Task brief
Up to and including the line with "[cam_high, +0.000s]", reproduce the listing below exactly, beginning at its first line.

####

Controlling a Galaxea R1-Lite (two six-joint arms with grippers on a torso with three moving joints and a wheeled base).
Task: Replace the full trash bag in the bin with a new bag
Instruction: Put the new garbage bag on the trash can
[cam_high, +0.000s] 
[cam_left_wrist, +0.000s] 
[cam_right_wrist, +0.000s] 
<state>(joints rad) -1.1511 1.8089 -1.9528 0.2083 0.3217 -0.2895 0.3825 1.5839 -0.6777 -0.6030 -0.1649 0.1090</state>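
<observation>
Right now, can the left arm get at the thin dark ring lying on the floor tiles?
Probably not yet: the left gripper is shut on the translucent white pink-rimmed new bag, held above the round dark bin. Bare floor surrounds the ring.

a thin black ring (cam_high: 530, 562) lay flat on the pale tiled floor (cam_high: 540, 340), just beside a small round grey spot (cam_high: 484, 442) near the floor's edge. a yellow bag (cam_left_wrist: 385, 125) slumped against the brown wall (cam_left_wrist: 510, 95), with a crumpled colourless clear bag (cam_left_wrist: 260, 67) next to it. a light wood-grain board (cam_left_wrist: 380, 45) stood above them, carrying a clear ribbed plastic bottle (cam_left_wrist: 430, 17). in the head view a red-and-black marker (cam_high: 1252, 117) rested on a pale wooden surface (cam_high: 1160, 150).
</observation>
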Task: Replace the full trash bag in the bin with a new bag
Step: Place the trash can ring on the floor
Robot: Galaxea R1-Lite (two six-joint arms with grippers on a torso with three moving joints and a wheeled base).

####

Answer to the exercise
Controlling a Galaxea R1-Lite (two six-joint arms with grippers on a torso with three moving joints and a wheeled base).
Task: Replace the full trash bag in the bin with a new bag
Instruction: Put the new garbage bag on the trash can
[cam_high, +0.000s] 

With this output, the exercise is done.